It was in fact the Home Secretary who initiated this proposal just prior to the last general election and clearly, the momentum is growing within this administration.
Tell MAMA warmly welcomes the lead now taken by the Prime Minister to ensure that all forces in England and Wales record anti-Muslim hate crimes and the Prime Minister is also leading the way in showing the importance of tackling anti-Muslim hatred.
For the last three and a half years, we have systematically supported victims of anti-Muslim hatred with over 4,500 people assisted. Hundreds of arrests have led from our work through police forces and we are the only national agency to have a data sharing ACPO protocol with all of the forces. This means we are working with information from self-referrals and from data that the police provide so we are the only agency getting a rich and varied picture of what is taking place nationally on anti-Muslim hatred.

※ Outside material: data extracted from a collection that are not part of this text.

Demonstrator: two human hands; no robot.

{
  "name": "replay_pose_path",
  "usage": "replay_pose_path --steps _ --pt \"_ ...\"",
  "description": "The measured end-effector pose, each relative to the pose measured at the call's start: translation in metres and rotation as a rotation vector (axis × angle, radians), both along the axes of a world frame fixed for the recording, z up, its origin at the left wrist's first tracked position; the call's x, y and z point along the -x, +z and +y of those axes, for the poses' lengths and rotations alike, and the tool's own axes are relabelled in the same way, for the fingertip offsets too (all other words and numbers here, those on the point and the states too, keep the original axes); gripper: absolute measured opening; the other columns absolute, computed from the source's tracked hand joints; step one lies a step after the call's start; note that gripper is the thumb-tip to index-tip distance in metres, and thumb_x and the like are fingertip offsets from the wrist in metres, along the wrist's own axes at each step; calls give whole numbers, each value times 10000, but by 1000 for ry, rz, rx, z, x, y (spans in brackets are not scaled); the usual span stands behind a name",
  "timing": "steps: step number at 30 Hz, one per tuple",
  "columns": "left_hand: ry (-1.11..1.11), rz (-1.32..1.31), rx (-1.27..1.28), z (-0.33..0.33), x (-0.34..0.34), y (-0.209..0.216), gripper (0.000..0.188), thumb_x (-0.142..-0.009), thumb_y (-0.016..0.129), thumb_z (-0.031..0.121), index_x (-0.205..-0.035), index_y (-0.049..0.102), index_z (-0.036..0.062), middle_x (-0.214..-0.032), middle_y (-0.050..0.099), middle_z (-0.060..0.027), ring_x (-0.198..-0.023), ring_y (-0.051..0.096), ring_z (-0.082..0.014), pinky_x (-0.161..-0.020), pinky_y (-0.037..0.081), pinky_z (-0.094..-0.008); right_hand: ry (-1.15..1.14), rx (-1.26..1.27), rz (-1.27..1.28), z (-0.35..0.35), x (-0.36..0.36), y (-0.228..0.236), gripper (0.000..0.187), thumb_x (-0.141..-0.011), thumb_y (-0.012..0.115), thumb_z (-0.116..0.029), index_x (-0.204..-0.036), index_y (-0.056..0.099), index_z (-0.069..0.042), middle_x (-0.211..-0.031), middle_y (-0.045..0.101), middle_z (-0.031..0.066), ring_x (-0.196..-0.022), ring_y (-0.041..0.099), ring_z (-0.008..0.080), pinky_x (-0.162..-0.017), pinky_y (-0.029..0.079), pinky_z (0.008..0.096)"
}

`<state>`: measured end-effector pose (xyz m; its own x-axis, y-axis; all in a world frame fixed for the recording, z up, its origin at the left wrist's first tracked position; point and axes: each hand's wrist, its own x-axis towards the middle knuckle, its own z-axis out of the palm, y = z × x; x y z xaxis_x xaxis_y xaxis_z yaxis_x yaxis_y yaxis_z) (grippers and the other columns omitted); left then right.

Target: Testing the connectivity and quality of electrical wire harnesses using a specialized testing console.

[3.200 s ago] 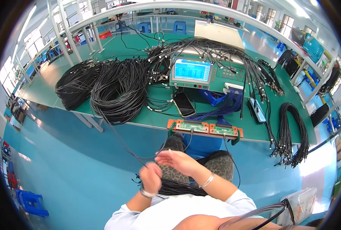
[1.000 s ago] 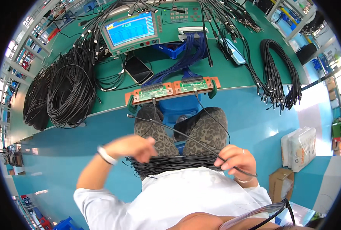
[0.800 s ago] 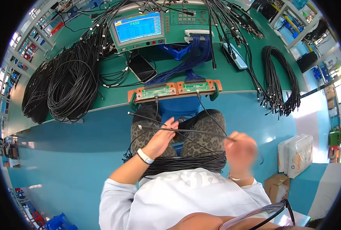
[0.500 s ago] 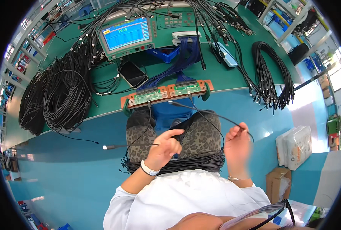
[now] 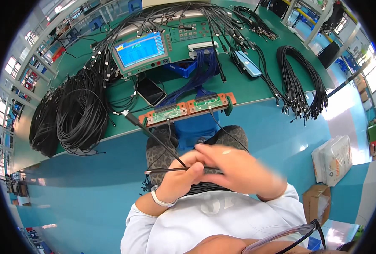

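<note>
My left hand (image 5: 180, 181) is in front of my lap, closed around a black cable (image 5: 164, 146). One stretch of it slants up and left to a plug with a silver tip (image 5: 125, 113) near the board fixture. A second stretch (image 5: 166, 170) runs left from the same fingers and ends in a small tip. My right hand (image 5: 238, 170), partly blurred, reaches across to the left hand, its fingers stretched out and thumb apart. Its fingertips overlap the left fingers, and a bit of cable shows between the hands.
Two green circuit boards in an orange fixture (image 5: 191, 111) sit on the table edge, with cables plugged in. Behind stand a tester with a lit screen (image 5: 139, 48) and a phone (image 5: 150, 91). Coiled black cables (image 5: 83, 120) lie left, another bundle (image 5: 304, 80) right. More cables rest across my lap.
My right hand has moved left from beside my lap to meet the left hand. The cable between them is drawn together, and a plug now points up toward the fixture.
</note>
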<state>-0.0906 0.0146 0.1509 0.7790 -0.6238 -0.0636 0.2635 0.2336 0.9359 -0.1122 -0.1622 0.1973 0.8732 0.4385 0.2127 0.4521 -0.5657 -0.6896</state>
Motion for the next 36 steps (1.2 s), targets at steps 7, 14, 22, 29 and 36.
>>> replay_pose_path --steps 7,14,22,29,36 --pt "621 -29 561 80 -14 -6 317 -913 395 378 -1028 435 85 -576 307 21 -477 264 -66 -404 233 -206 -320 -761 181 -38 -20 -30 224 -868 500 -157 -1000 522 22 -676 494 13 -577 449 94 -469 343 217" --pt "1235 72 1128 294 14 -47 164 -936 332 161 -879 421 36 -599 276 -5 -502 260 -96 -430 243 -218 -839 -1744 -21 -207 20 -73 192 -930 393 -197 -948 494 -35 -615 294 -29 -473 223 53 -355 174 184" --pt "1600 274 1010 380 38 -130 157 -922 329 152 -882 427 36 -582 284 -11 -445 247 -114 -373 224 -236 -1135 -2035 -36 -274 66 -142 243 -928 400 -222 -1037 492 -26 -586 289 -30 -454 209 51 -345 164 182" --pt "1372 42 -83 219 -32 -104 282 -905 428 343 -900 488 68 -528 269 58 -421 214 -30 -347 153 -198 -1072 -930 272 -183 -6 -130 259 -909 425 -351 -1000 518 -127 -554 253 -90 -440 200 3 -350 136 161" --pt "748 -259 -517 62 -97 -125 272 -934 389 260 -810 516 54 -695 478 9 -613 416 -60 -564 352 -200 -621 -911 427 -37 -111 -171 301 -925 397 -302 -793 501 -53 -723 506 11 -635 497 80 -510 399 213"
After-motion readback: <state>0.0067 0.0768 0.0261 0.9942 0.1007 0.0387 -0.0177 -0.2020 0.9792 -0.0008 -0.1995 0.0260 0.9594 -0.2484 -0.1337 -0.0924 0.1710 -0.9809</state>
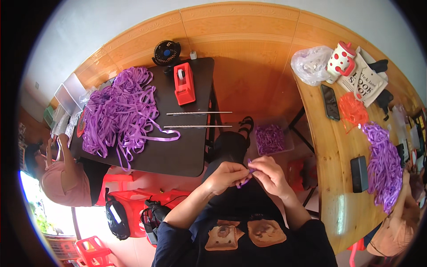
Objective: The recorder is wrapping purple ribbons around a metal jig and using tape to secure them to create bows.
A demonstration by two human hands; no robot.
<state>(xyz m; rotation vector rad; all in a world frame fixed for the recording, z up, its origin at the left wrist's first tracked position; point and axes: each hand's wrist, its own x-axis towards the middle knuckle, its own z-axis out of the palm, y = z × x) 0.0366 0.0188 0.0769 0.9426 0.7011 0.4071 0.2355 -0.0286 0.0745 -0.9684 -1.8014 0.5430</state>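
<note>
Above my lap, both hands meet at a short piece of purple ribbon [240, 183]. My left hand [226, 177] pinches it between closed fingers. From the other side, my right hand [269, 175] has its thumb and fingertips closed on the same piece. Most of the ribbon is hidden by my fingers, so I cannot tell whether it is folded or knotted. Past my hands, on the floor, a clear plastic bin [288, 141] holds many short purple ribbon pieces [269, 139].
A dark table [178, 155] at left carries a heap of purple ribbon [120, 111], a red tape dispenser [184, 83], a small fan [167, 53] and two metal rods [198, 126] overhanging its edge. The wooden table [331, 178] at right bears another ribbon pile [382, 162]. People sit on both sides.
</note>
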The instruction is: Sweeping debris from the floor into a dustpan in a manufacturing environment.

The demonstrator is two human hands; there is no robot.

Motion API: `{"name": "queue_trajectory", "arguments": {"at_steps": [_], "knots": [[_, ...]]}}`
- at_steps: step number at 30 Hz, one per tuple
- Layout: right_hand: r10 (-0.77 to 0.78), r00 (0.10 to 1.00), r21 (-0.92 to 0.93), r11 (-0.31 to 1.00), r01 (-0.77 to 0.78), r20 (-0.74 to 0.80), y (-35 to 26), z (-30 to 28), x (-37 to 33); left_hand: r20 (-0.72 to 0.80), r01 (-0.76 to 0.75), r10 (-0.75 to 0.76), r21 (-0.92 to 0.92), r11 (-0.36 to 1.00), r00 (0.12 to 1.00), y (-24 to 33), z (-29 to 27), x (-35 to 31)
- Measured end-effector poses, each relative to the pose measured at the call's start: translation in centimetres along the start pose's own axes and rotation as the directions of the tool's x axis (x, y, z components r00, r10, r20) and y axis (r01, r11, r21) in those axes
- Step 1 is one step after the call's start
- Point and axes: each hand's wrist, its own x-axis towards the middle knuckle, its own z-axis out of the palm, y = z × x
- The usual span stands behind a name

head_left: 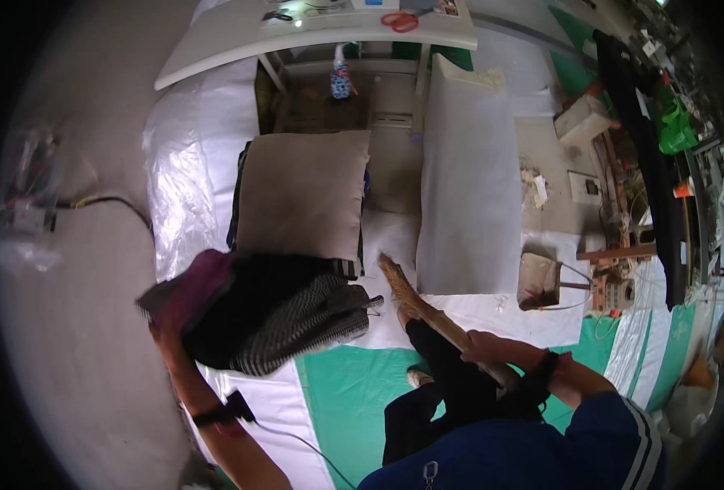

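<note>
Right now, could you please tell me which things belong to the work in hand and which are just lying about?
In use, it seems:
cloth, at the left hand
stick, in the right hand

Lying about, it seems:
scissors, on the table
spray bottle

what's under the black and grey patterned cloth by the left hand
Green and white sheeting shows beyond the lower edge of the black and grey patterned cloth; whatever lies beneath is covered.

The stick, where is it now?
In the head view, just right of the middle, the stick is in the right hand, right of the dark cloth.
</note>
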Motion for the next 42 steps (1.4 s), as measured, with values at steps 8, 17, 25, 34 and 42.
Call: {"name": "queue_trajectory", "arguments": {"at_steps": [8,17,25,34,42], "knots": [[0.032,0.999,-0.038,0.999,-0.033,-0.013,-4.3,-1.6,9.4,-0.174,0.216,-0.182,0.201,0.956,0.968,-2.1,-5.3,-6.3],[-0.056,0.997,0.139,0.988,0.062,-0.049,-5.2,-1.6,15.5,-0.247,0.168,-0.056,0.460,0.872,0.967,-2.7,-6.9,-13.8],[-0.105,0.960,0.035,0.992,0.118,-0.261,-5.2,1.3,24.7,-0.279,0.172,0.021,0.649,0.741,0.960,-2.8,-9.4,-11.7],[-0.144,0.955,0.267,0.940,0.214,-0.258,-10.9,0.2,36.7,-0.288,0.170,0.059,0.705,0.689,0.956,-2.4,-9.0,-10.3],[0.054,0.844,0.317,0.938,0.141,-0.534,-8.7,-2.5,32.1,-0.312,0.221,0.009,0.690,0.689,0.950,-2.6,-8.4,-10.2]]}}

Yet, reaching this point has not been easy, as we have acknowledged previously. There have been multiple barriers internally and externally to Muslim communities and it is clear that Muslim communities require and need a service that they can refer cases into and who understand the complexities and the nuances around anti-Muslim hatred. Many of them, particularly Muslim women, also need support, care and assistance after the traumas that they suffer.

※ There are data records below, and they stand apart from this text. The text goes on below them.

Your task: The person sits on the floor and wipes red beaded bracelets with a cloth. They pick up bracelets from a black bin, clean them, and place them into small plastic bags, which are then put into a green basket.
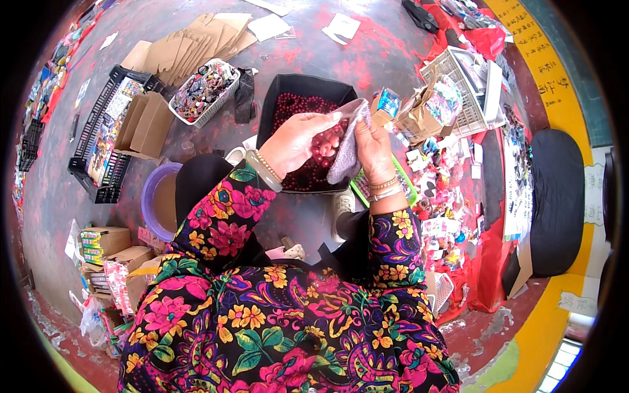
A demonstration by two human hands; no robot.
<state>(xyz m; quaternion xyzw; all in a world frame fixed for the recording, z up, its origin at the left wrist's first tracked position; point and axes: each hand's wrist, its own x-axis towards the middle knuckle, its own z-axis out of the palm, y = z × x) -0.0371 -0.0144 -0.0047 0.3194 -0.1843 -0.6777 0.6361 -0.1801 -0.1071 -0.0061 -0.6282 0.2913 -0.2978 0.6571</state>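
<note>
While both hands work over the bin, here's the layout, left to right. Far left on the floor: black crate [98, 188] with an open cardboard box [152, 134] against its right side, and a purple tub [152, 203] nearer the person. Next, a white basket [221, 105] full of small mixed items. Centre: black bin [327, 84], dark red beads [291, 108] spread across the inside. Left hand [295, 141] comes in over the bin, thumb and finger pinching the upper edge of a greyish-mauve cloth [345, 158]; can't tell what its lower fingers are doing, pinkish shapes there blend with the beads. Cloth hangs between the hands over the bin's right part, lower end down by the near right corner. Right hand [375, 154] grips the cloth's right side, thumb up. Beyond it, a green tray [405, 175] partly hidden by that wrist, then small packets spread on red sheeting. For handling: I'd keep cloth and hands inside the bin rim so loose beads drop back in, hold the edge lightly since the upper part looks sheer, spread it evenly from both sides, and watch bracelets for snags on the weave.
</note>
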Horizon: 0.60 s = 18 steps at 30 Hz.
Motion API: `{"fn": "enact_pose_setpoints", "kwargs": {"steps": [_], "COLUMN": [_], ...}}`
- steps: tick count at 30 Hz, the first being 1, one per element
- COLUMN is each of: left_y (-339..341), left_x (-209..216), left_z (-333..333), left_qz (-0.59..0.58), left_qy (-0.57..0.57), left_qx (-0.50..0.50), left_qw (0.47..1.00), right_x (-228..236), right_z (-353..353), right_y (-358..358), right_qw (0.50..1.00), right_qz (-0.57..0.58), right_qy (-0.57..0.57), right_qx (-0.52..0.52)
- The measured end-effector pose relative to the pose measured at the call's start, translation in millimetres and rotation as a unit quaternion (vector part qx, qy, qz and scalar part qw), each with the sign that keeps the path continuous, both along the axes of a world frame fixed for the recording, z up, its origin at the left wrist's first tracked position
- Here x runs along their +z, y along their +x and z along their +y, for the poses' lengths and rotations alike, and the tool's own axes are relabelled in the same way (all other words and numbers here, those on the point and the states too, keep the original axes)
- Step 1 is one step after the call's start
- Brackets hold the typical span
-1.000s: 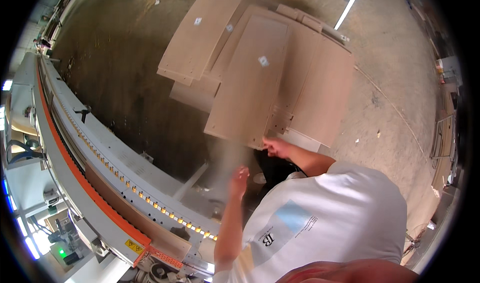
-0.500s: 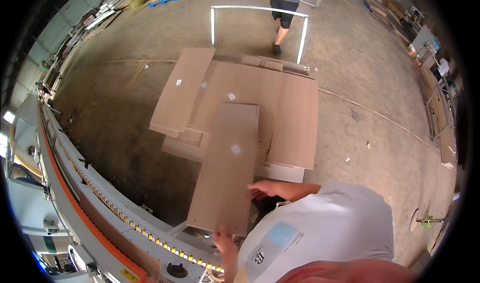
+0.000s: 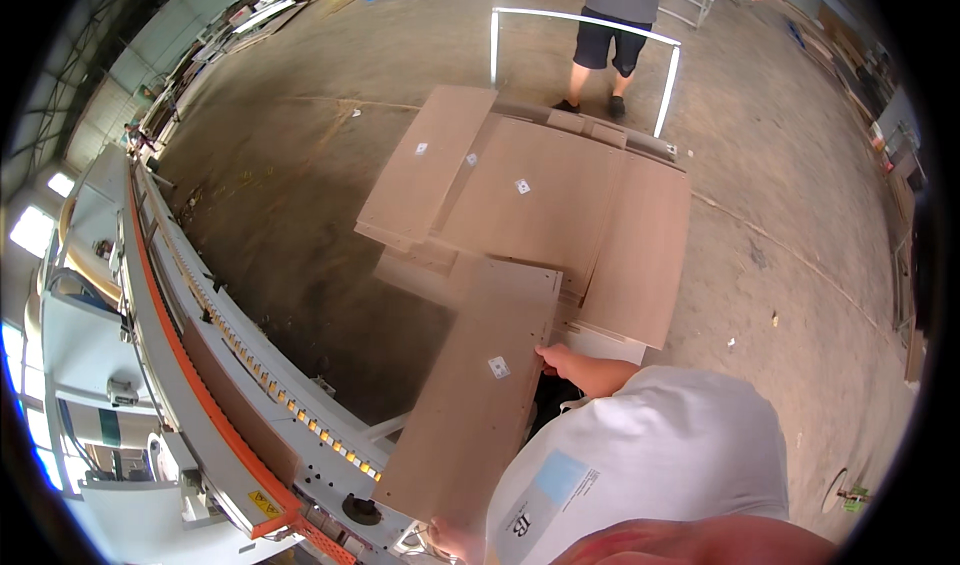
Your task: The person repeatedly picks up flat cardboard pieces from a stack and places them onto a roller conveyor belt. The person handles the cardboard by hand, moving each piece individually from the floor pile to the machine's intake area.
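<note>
A long brown wood panel (image 3: pixel 465 415), with a small white label and drilled holes, slants in front of my body. My right hand (image 3: pixel 562 359) grips its right edge, with the thumb on top and the other fingers mostly hidden. At the near end, my left hand (image 3: pixel 452 539) holds the panel's lower edge; it is slightly blurred and its fingers are partly covered. The panel's far end overlaps the near side of a stack of similar panels (image 3: pixel 540 200), several of them labelled.
To the left runs a long machine with an orange rail (image 3: pixel 190 380) and a row of yellow-and-white blocks (image 3: pixel 290 402). A white metal frame (image 3: pixel 590 25) rises behind the stack. Beyond it a person (image 3: pixel 617 25) in dark shorts stands with arms out.
Both hands have drawn the held panel nearer to me and away from the stack. The view has swung left, and the other person has come closer to the metal frame.
</note>
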<state>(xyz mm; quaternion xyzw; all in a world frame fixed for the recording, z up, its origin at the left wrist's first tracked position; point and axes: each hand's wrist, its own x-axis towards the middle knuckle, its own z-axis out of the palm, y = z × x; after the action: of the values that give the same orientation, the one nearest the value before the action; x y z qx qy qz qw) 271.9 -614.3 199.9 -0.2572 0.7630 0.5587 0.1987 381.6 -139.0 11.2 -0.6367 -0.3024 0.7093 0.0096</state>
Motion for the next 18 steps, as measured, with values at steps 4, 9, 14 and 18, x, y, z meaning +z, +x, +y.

Additionally, we acknowledge that there have been other organisations that have tried to tackle anti-Muslim hatred. They have been a part in the process, as we have, though over the last three and a half years, we have systematically and methodically made the case of the need to record, highlight and campaign on anti-Muslim hatred. We will continue to do so and the proposals from the Prime Minister will add to a collective effort to try and tackle anti-Muslim hatred at a national level. Muslim communities should welcome this decision since it will have far reaching and wider positive implications in the future around tackling anti-Muslim hatred.

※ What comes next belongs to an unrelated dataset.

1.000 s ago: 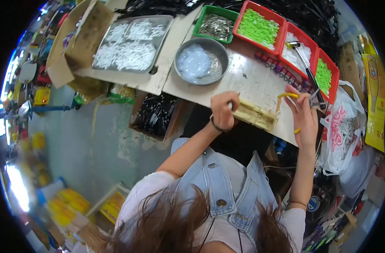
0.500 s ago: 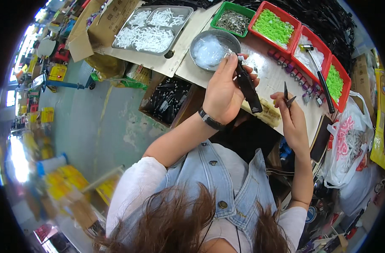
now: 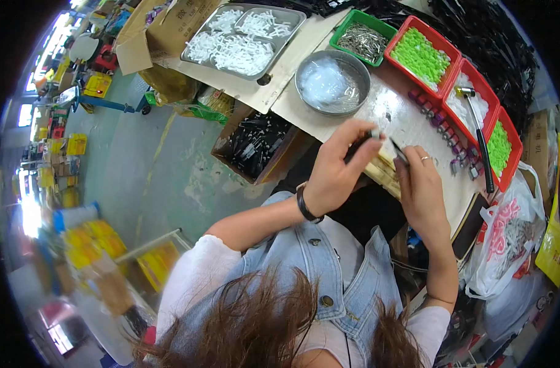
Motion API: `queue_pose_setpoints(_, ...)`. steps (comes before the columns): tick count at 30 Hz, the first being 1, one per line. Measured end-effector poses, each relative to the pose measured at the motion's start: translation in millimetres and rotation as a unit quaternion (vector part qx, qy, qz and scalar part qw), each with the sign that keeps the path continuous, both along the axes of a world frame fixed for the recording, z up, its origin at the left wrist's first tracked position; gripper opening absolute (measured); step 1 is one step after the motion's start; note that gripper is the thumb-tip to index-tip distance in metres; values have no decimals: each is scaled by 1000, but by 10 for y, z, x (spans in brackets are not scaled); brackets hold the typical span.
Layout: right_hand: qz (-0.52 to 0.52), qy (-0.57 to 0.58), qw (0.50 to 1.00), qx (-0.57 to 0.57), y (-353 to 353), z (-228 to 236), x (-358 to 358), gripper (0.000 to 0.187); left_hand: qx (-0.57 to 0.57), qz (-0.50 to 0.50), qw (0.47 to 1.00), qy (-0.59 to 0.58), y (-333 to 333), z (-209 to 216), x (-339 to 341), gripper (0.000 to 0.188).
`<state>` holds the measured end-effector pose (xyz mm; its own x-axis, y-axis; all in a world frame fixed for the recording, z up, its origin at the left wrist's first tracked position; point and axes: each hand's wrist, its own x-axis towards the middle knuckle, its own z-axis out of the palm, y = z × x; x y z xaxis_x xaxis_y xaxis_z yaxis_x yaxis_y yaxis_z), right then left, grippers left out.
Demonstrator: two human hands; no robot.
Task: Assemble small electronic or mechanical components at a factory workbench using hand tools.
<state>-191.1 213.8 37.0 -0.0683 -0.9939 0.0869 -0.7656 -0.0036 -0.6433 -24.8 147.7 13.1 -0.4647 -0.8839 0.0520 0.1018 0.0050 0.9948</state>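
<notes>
My left hand is closed around a long black plastic part, over the front edge of the bench. Fingers and thumb cover most of that part, and only its dark end shows near the fingertips. Close on its right, my right hand grips dark pointed tweezers, their tips angled toward the left hand. Just below and between both hands lies a pale yellow wooden block at the bench edge. Beyond the left hand sits a round metal bowl with a clear, whitish filling.
A divided metal tray holds white pieces. A green bin holds metal pins; red bins hold green and white bits. A hammer lies across them. Purple-and-metal pieces line the bench. A carton of black parts stands below.
My left hand has turned and come down from the bowl toward the wooden block, with the black part. My right hand has moved nearer to it with the tweezers. The view has shifted slightly.
</notes>
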Motion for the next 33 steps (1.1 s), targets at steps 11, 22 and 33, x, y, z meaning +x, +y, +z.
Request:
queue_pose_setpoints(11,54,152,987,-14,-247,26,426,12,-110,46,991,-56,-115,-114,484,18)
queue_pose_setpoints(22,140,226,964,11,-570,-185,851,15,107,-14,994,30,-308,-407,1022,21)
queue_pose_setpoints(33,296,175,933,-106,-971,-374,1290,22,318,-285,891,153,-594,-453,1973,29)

As we move forward, we do so in the knowledge that our values and our work will positively add to this area of work around the monitoring and measurement of the scale of anti-Muslim prejudice in our country. In that journey, we hope that we are joined by like-minded organisations who see no national or international conspiracies against Muslim communities, and who only seek to tackle prejudice, hate and intolerance. We also hope that in that journey, Muslim communities, who add so much to this country, advise and guide us on that journey. There is much to learn, and even more to do.